> _DATA SEGMENT_:
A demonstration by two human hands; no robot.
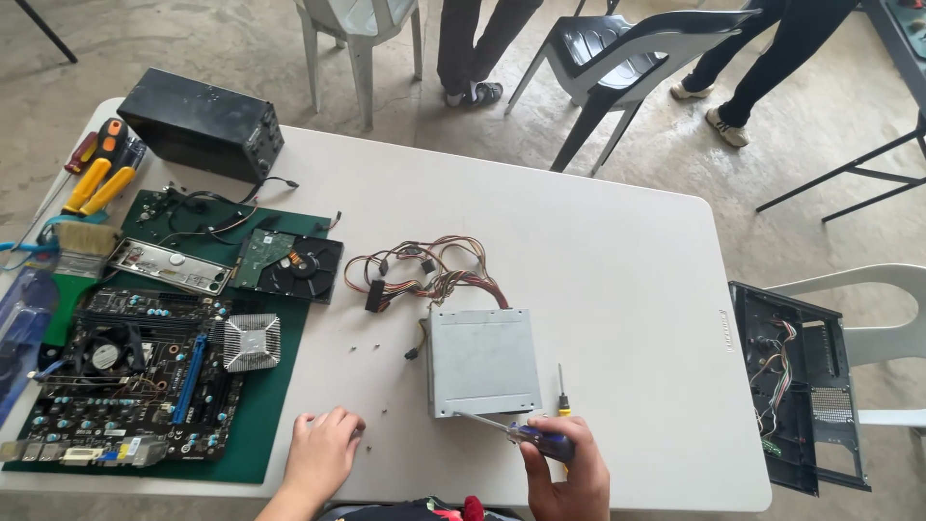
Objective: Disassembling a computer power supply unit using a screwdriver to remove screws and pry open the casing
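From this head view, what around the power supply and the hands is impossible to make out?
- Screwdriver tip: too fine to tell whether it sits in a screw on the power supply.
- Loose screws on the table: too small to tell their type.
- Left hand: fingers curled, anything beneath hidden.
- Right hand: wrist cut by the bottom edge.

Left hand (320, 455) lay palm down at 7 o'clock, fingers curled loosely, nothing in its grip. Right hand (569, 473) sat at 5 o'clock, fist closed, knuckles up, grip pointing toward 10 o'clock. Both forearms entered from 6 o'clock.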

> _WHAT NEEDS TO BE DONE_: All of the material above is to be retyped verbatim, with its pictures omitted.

> _RESPONSE FOR THIS EXERCISE_:
A demonstration by two human hands; no robot.
Objective: Disassembling a computer power supply unit using a screwdriver to remove screws and pry open the casing
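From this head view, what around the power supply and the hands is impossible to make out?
- Screwdriver tip: too fine to tell whether it sits in a screw on the power supply.
- Loose screws on the table: too small to tell their type.
- Left hand: fingers curled, anything beneath hidden.
- Right hand: wrist cut by the bottom edge.

Left hand (320, 455) lay palm down at 7 o'clock, fingers curled loosely, nothing in its grip. Right hand (569, 473) sat at 5 o'clock, fist closed, knuckles up, grip pointing toward 10 o'clock. Both forearms entered from 6 o'clock.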

Reply complete, and nothing else is required.